I'm very new to this home computer recording thing so I really just need some insight on what options I have for my setup. I am a solo songwriter and are looking for the best way to record my tracks without it sounding like it was done on a crappy 4 track tape recorder. I am using Adobe Audition to record the tracks because I used to use cool edit so I'm comfortable with the interface. My problem is that I am running my mics and acoustic guitars straight through my mixer and into the MIC input on my soundblaster Live! 24bit soundcard. The soundblaster Live cards don't have built in AISO drivers so I used some 3rd party (AISO4ALL) and it solved my latency issues. Now, the main issue is that when I record, I just can't keep it from sounding overdriven and muddy. Its like the card just can't take it or something. I want to be able to jam away at my acoustic or sing as loud as I want without holding back worrying about it sounding distorted. I can make it sound good only if its turned down very low. I've tried various combinations of levels on all the volume controls I can.
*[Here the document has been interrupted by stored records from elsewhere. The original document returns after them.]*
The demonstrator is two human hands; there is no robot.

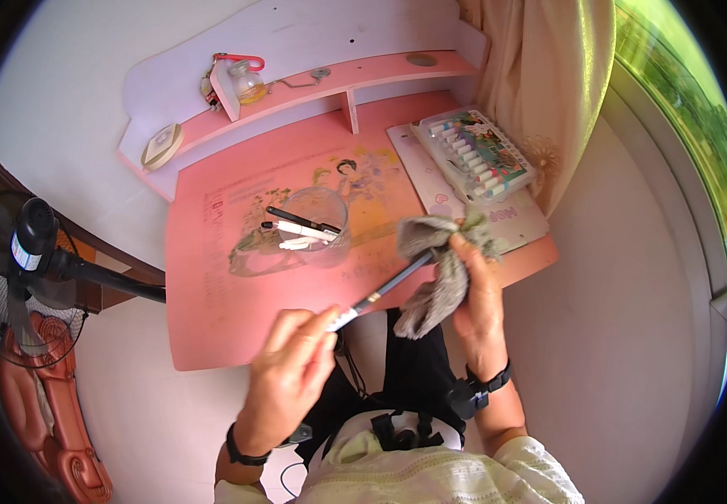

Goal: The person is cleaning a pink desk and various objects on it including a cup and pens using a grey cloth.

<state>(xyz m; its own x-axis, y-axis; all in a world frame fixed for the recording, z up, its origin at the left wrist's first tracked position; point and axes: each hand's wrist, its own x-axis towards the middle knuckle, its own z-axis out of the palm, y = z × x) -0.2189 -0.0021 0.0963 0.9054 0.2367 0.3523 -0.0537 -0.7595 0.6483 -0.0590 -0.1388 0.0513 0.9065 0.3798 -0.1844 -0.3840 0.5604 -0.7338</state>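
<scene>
My left hand (297, 359) grips the white end of a pen (395, 280), whose dark barrel slants up to the right. A grey cloth (439, 283) is bunched in my right hand (480, 296), and the pen's far end meets its folds. Whether the cloth wraps that tip is hidden. On the pink desk (212, 340), beyond my hands, a clear cup (332, 252) holds several pens (303, 230), black and white ones, leaning to the left.
A case of markers (480, 157) lies on a printed board (426, 183) at the desk's right. The pink shelf (313, 91) carries a small glass jar (248, 82). A black fan (32, 252) stands left of the desk; a curtain (527, 75) hangs by the window.
</scene>
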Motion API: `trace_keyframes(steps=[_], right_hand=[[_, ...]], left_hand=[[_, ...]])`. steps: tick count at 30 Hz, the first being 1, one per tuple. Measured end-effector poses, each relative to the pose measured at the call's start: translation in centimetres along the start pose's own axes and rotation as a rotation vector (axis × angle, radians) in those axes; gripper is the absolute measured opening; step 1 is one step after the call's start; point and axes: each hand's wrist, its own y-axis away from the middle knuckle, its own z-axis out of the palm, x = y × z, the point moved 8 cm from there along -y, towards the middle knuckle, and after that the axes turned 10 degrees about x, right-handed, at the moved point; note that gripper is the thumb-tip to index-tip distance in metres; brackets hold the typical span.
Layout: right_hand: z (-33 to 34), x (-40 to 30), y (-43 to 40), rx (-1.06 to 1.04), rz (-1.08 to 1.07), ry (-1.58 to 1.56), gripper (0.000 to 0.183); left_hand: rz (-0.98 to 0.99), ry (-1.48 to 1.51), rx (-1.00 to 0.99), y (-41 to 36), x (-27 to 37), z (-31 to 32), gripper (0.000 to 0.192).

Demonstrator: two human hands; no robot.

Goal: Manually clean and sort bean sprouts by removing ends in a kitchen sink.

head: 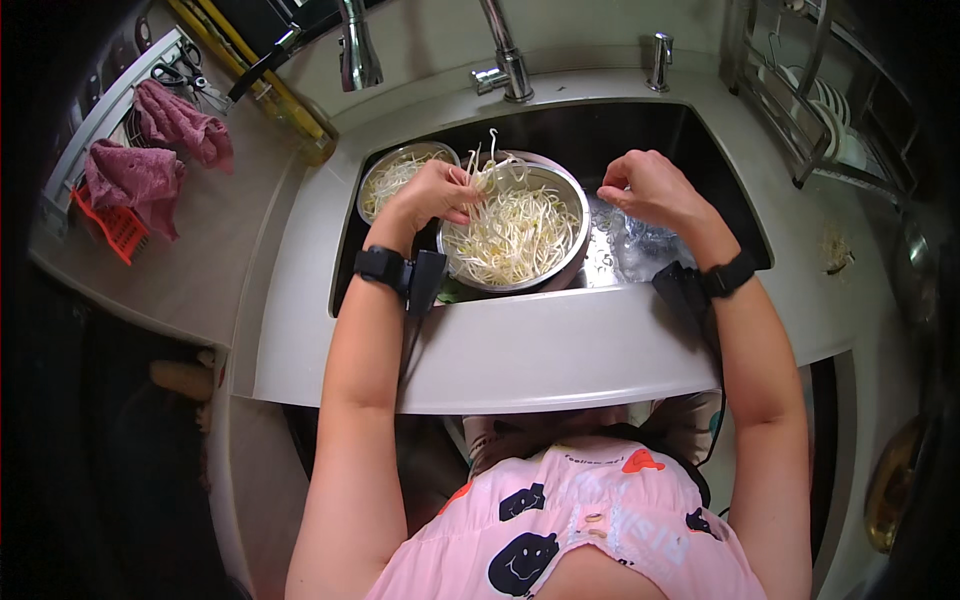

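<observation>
My left hand point(439, 193) pinches a small bunch of bean sprouts point(491, 169) above the back left of a large stainless steel bowl point(583, 225). That bowl is filled with loose bean sprouts point(521, 236). Behind my left hand, a smaller metal bowl point(363, 204) holds more sprouts. My right hand point(652, 187) hovers to the right of the large bowl, over the sink, its fingers curled together; I see nothing between them. Both bowls are in the black sink point(637, 124). Under my right hand lies what looks like a clear plastic bag point(649, 244).
Behind the sink stand a chrome faucet point(510, 67) and a soap dispenser point(660, 64). A dish rack point(814, 135) with plates is at the right. Sprout scraps point(836, 251) lie on the right counter. Pink cloths point(139, 176) and scissors point(191, 79) hang from a left rail.
</observation>
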Motion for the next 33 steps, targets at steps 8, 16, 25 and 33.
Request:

I'm assuming that using a PCI based soundcard is the best way to go, but which one? The two cards I'm looking at are the Soundblaster Audigy 2, and the M-Audio Revolution 7.1... Is Firewire and USB based recording a bad route to take? It seems like every review I read on USB based interfaces are terrible. I just need something that I can successfully record around 10-12 tracks latency-free with professional quality. I'm tired of screwing with all this stuff. I'm ready to start concentrating on my music instead of dealing with all the technicalities of recording. Is there any easier way? Thanks in advance for any insight. Peace....
 
Sounds like you're recording too "hot", or loud.

Look at the volume meters at the bottom of Adobe Audition. To the right of them should be two boxes, if they turn red then you're clipping, and this causes distortion. Try messing with the faders on your mixer or the windows volume control panel.

Also, you shouldn't be using the MIC IN on the soundcard, instead, use LINE IN. It's the same jack, but you have to set your recording source as "LINE IN" through the Windows volume control panel.

The MIC IN uses the sound card's preamp, which is a piece of shit, and you could be clipping this and that's where the distortion is coming from.

Also, if you're going to get a new soundcard, get an M-Audio, not a SoundBlaster or anything by Creative. They work, but not nearly as well as something made specifically for recording.